→ **What the task requires**
Go through the data and retrieve each line that includes the string "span".

→ **Provided records**
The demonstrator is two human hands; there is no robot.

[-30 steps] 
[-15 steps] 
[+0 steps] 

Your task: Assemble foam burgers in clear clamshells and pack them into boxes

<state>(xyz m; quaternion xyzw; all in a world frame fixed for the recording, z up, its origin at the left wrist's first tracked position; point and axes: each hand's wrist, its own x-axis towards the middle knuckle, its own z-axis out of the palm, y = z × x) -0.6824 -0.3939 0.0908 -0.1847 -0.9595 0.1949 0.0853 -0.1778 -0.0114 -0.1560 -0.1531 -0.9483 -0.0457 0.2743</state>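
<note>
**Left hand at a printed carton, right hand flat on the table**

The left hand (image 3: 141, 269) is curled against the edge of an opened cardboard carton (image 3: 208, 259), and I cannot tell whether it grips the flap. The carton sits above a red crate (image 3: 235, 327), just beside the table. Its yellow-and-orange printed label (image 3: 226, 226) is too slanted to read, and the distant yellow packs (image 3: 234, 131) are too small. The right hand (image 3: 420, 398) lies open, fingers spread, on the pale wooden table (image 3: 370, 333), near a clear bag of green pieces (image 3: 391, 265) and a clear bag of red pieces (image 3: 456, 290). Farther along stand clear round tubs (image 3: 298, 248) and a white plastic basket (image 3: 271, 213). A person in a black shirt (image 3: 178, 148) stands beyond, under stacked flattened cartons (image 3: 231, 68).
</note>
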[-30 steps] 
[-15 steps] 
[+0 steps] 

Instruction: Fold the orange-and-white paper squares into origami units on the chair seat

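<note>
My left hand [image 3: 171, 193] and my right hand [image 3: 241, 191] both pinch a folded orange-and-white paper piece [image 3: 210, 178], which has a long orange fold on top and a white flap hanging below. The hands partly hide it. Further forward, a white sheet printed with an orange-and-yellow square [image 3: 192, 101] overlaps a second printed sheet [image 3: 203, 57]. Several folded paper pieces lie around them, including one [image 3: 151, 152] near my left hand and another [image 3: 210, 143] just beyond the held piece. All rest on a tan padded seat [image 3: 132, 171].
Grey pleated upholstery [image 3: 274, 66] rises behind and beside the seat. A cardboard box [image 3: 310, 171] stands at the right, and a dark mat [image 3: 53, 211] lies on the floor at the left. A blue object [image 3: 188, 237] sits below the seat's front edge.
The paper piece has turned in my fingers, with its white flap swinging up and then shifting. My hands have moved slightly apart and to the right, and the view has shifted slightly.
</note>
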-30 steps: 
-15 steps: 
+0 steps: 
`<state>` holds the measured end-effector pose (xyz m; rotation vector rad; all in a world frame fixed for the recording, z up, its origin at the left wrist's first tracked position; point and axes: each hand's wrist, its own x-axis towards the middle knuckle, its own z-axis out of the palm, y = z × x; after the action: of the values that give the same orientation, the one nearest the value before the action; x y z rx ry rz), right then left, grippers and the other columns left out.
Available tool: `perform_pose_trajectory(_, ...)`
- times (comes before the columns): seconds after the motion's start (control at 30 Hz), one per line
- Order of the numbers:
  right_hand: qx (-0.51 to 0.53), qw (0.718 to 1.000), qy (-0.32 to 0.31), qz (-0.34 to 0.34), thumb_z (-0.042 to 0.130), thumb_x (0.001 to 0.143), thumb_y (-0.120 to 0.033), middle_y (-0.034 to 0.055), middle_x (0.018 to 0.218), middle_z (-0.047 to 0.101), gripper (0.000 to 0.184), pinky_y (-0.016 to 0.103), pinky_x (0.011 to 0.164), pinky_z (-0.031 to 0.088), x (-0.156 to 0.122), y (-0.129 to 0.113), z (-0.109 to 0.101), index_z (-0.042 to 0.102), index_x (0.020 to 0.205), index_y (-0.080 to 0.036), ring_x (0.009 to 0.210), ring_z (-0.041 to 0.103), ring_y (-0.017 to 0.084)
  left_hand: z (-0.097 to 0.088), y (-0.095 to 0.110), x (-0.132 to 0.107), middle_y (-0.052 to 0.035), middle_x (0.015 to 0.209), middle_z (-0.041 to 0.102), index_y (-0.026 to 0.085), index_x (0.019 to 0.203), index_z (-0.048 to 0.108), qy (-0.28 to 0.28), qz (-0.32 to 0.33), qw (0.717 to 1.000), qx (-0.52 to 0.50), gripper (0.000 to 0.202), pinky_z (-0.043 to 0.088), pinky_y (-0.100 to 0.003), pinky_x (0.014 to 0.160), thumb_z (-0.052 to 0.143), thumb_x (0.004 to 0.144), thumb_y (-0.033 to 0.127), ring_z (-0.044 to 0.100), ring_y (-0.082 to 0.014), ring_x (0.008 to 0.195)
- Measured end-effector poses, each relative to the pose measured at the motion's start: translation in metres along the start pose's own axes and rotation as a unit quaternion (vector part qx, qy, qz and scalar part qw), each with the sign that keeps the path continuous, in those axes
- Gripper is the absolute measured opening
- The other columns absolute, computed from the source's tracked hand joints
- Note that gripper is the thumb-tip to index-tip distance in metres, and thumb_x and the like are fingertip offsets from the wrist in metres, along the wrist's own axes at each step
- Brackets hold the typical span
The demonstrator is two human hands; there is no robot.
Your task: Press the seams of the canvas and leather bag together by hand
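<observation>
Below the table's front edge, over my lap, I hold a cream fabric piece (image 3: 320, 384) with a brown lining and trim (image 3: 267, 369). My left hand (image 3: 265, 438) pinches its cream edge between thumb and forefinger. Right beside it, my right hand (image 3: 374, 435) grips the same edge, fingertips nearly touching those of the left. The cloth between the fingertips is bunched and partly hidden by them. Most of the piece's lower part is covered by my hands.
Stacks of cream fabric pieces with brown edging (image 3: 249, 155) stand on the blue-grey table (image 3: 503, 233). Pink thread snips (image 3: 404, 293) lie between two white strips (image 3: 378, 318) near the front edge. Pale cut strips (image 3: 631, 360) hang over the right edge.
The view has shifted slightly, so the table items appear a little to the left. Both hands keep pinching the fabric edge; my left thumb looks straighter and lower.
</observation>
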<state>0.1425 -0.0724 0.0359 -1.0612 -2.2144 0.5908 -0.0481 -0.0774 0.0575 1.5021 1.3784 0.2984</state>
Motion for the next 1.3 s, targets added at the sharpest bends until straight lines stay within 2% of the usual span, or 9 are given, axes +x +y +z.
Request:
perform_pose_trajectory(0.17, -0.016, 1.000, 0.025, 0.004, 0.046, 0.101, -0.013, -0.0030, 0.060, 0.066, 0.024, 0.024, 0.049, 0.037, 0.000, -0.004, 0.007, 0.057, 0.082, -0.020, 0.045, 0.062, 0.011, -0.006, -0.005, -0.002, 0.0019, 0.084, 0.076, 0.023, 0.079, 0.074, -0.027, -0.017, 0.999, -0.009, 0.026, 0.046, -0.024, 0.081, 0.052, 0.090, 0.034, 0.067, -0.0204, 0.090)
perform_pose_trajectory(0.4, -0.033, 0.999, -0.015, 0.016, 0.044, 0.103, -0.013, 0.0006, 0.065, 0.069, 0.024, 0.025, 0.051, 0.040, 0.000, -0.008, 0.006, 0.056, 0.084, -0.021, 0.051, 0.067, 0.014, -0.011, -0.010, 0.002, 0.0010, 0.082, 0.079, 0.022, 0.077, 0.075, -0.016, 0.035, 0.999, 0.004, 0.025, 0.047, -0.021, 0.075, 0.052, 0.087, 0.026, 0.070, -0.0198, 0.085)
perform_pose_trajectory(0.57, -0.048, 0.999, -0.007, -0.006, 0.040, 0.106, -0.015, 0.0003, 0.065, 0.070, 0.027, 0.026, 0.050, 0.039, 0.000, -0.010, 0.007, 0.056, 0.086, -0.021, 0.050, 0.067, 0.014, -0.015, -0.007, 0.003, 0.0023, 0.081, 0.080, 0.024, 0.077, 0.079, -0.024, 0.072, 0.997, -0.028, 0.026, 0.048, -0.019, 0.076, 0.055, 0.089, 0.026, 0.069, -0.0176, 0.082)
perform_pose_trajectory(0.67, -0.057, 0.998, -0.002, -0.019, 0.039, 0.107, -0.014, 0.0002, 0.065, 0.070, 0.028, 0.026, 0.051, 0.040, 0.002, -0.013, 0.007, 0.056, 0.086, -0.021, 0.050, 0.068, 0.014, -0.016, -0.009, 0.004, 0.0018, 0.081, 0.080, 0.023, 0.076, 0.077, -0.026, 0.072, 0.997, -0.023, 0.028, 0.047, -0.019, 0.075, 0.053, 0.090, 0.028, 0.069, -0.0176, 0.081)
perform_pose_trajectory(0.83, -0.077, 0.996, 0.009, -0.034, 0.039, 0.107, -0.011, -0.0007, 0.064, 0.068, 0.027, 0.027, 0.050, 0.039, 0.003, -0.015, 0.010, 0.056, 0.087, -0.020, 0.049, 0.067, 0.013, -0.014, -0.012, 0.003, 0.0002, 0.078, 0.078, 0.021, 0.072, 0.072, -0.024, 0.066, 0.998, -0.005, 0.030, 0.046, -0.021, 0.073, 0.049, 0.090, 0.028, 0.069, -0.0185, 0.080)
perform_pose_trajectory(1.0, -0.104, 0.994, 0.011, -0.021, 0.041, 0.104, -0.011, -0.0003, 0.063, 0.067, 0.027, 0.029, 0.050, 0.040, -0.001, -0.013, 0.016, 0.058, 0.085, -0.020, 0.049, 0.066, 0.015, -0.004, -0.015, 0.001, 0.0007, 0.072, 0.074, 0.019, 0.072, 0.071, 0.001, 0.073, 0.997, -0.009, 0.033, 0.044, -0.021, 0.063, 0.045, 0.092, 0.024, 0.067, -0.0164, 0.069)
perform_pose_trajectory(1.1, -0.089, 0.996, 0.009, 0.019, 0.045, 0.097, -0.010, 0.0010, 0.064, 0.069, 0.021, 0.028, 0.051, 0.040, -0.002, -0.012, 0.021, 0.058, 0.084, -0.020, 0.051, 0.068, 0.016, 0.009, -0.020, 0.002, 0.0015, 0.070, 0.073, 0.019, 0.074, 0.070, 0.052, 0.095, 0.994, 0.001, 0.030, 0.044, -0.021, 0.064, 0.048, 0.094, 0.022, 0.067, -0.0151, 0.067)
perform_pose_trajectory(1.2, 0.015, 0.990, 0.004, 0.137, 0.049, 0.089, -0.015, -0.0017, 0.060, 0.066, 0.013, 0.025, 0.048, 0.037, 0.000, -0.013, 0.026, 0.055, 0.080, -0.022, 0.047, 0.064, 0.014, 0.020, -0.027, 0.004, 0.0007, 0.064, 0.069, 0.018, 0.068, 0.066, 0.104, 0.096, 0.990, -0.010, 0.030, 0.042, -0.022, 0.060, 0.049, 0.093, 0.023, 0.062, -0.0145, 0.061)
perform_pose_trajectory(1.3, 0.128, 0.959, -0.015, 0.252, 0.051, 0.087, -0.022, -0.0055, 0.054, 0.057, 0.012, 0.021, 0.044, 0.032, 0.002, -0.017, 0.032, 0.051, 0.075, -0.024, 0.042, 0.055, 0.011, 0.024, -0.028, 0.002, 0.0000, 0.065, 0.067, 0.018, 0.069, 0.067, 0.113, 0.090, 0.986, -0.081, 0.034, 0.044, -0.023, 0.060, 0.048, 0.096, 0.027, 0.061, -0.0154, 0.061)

→ **Reply**
- Brackets hold the typical span
Motion for the next 1.3 s, targets added at the sharpest bends until straight lines stay within 2% of the usual span, or 9 are given, axes +x +y +z.

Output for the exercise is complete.